(DATA)

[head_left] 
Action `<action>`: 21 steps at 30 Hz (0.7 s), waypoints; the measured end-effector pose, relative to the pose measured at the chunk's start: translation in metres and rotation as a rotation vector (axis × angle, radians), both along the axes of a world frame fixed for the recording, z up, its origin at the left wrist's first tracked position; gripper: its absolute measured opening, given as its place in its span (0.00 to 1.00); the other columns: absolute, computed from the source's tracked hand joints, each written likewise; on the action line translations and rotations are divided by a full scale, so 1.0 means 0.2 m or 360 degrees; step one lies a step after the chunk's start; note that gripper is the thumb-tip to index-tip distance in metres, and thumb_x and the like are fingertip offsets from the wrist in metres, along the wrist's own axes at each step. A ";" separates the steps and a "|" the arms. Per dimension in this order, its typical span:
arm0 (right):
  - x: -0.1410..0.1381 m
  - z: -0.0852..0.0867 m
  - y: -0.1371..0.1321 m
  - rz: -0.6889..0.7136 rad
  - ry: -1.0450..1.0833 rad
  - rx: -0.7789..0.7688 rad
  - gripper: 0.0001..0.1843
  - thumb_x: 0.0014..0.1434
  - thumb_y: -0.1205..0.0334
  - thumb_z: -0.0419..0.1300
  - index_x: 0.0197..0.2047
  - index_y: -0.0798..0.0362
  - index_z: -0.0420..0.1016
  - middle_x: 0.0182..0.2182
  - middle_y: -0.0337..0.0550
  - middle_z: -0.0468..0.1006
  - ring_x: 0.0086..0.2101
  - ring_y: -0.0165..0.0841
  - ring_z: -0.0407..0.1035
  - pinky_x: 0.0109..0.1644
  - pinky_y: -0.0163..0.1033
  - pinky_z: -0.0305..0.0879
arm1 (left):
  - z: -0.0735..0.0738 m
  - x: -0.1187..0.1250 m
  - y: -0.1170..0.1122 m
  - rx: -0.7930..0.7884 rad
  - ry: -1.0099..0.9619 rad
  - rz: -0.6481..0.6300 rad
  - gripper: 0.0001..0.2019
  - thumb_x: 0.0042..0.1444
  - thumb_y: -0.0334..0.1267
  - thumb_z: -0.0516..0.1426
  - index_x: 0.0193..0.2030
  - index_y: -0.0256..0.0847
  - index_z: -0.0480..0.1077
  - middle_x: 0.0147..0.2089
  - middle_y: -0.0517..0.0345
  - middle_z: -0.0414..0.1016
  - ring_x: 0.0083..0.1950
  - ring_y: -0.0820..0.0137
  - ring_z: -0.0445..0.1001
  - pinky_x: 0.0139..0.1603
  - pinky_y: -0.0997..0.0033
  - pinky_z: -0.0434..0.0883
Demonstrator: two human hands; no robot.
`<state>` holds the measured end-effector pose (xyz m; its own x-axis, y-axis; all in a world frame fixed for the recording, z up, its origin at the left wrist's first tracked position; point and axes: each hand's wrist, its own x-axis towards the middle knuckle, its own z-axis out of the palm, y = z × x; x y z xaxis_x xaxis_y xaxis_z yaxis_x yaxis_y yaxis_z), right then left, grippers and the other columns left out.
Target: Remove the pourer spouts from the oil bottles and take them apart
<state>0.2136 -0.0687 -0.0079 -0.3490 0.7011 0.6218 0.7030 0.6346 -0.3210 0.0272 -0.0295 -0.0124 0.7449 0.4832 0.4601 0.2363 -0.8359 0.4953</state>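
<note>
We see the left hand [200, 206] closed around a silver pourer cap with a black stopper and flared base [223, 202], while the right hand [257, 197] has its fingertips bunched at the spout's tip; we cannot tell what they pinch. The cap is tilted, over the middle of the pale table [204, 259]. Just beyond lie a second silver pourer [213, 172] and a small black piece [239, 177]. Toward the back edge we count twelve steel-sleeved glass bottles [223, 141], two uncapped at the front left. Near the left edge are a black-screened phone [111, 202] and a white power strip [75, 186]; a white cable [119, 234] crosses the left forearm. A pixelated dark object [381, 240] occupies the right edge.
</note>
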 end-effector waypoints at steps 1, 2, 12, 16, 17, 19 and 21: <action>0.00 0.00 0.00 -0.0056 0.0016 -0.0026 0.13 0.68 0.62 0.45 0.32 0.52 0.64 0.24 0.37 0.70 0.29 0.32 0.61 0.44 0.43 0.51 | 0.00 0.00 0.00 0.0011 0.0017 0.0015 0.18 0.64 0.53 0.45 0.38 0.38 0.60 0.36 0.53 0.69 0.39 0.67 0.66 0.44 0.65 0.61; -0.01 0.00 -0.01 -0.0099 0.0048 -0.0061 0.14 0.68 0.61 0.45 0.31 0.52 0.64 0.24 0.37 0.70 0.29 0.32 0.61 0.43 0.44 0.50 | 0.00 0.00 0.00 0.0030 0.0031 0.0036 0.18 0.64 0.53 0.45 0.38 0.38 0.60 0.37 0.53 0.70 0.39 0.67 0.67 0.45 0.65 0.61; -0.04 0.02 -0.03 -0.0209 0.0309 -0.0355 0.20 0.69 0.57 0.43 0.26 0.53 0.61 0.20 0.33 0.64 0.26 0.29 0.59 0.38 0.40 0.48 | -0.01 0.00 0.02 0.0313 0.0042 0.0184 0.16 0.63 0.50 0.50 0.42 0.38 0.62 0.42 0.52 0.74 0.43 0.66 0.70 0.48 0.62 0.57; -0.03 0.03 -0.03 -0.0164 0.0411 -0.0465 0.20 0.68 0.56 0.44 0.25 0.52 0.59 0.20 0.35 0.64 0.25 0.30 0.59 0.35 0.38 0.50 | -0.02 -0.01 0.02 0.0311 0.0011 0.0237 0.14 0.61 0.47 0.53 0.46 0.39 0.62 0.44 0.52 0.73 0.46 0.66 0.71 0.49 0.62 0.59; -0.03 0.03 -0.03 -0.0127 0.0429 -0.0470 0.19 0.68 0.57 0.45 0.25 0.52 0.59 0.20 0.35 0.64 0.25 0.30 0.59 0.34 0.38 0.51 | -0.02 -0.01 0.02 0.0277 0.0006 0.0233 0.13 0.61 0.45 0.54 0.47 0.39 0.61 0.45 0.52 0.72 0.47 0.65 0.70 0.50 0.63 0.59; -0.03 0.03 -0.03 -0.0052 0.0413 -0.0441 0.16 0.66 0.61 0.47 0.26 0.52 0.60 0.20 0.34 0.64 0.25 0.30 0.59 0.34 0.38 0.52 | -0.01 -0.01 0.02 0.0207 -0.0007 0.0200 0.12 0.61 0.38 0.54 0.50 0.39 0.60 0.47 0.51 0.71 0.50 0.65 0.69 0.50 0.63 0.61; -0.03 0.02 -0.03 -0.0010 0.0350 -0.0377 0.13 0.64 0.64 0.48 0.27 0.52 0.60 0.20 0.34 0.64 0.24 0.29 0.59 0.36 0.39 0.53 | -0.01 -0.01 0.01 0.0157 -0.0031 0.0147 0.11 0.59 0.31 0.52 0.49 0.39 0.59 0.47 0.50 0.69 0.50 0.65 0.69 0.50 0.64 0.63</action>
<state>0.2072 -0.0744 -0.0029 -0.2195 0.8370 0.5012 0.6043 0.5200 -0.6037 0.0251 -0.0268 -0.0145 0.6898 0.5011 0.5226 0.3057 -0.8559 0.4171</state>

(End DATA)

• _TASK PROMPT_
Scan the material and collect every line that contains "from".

• _RESULT FOR THIS EXERCISE_
Action `<action>`: 21 steps at 30 Hz (0.7 s), waypoints; the measured end-effector pose, relative to the pose measured at the chunk's start: translation in metres and rotation as a rotation vector (axis × angle, radians), both along the axes of a world frame fixed for the recording, z up, its origin at the left wrist's first tracked position; gripper: its absolute measured opening, given as its place in its span (0.00 to 1.00); the other columns: absolute, computed from the source's tracked hand joints, each written likewise; on the action line translations and rotations are divided by a full scale, so 1.0 means 0.2 m or 360 degrees; step one lies a step after the chunk's start; note that gripper is the thumb-tip to index-tip distance in metres, and thumb_x and the like are fingertip offsets from the wrist in metres, along the wrist's own axes at each step. A ";" separates the steps and a "|" the arms. Per dimension in this order, its typical span:
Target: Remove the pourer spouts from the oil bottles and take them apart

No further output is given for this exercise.